◆ **COLLECTED MATERIAL**:

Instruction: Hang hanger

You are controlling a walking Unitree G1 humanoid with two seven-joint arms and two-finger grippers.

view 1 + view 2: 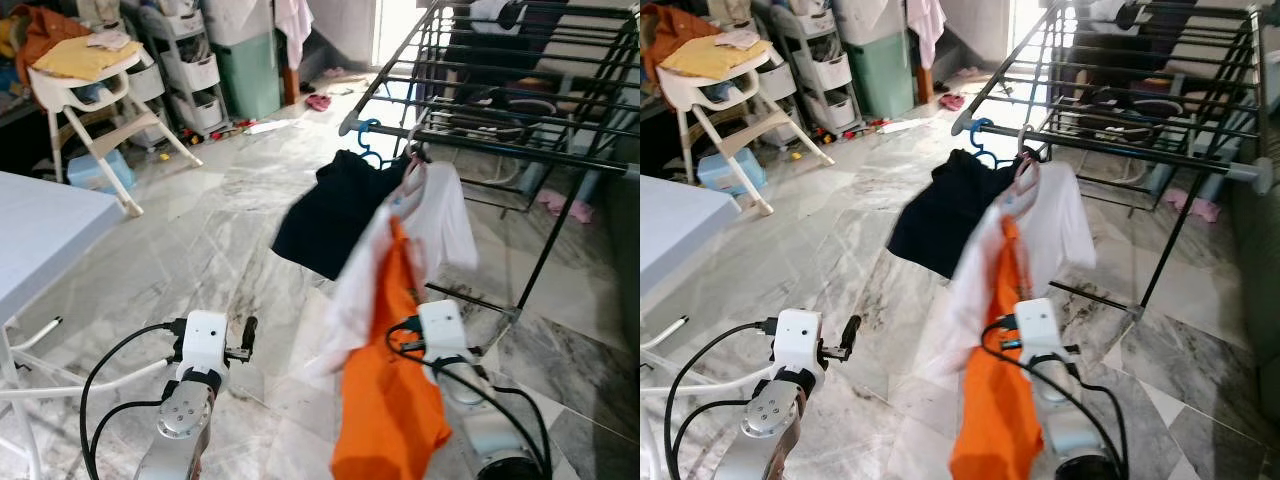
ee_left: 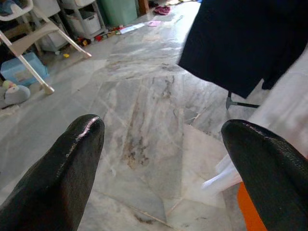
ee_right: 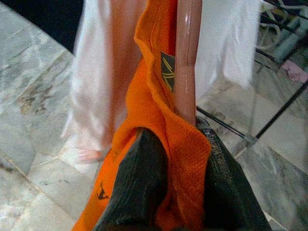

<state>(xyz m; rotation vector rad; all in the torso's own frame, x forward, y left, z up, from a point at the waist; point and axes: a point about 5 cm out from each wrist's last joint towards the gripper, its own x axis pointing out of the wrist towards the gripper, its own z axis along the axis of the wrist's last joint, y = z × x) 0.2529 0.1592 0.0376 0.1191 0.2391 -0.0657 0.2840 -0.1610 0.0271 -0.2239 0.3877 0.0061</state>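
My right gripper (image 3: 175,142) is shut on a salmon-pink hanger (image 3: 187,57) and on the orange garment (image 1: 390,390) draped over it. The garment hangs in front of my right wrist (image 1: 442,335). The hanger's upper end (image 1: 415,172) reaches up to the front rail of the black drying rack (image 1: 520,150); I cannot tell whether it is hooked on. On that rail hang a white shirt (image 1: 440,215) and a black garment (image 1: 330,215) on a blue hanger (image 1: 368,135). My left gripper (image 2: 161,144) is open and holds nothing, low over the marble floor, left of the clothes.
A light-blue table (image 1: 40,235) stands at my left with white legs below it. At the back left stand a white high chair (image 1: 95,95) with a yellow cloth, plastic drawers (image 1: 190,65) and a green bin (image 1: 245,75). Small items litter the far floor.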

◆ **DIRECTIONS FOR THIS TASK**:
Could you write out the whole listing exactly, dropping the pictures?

◆ **EXERCISE OUTPUT**:
Instruction: Hang hanger

You are controlling a walking Unitree G1 humanoid with two seven-joint arms and two-finger grippers.

view 1 + view 2: 
ee_left: 
ee_right: 

<state>(xyz m; rotation vector rad; all in the torso's own frame, x forward, y left, z up, from a point at the waist; point and axes: a point about 5 cm out from each wrist's last joint towards the gripper, its own x axis pointing out of the wrist towards the gripper, its own z axis along the axis of the wrist's last joint, y = z × x) 0.2529 0.1592 0.0376 0.1191 0.2391 -0.0657 0.2840 -0.1610 0.0271 -0.2239 0.3877 0.0061</state>
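My right gripper (image 3: 175,142) is shut on a salmon-pink hanger (image 3: 187,57) and on the orange garment (image 1: 390,390) draped over it. The garment hangs in front of my right wrist (image 1: 442,335). The hanger's upper end (image 1: 415,172) reaches up to the front rail of the black drying rack (image 1: 520,150); I cannot tell whether it is hooked on. On that rail hang a white shirt (image 1: 440,215) and a black garment (image 1: 330,215) on a blue hanger (image 1: 368,135). My left gripper (image 2: 161,144) is open and holds nothing, low over the marble floor, left of the clothes.
A light-blue table (image 1: 40,235) stands at my left with white legs below it. At the back left stand a white high chair (image 1: 95,95) with a yellow cloth, plastic drawers (image 1: 190,65) and a green bin (image 1: 245,75). Small items litter the far floor.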

This answer is complete.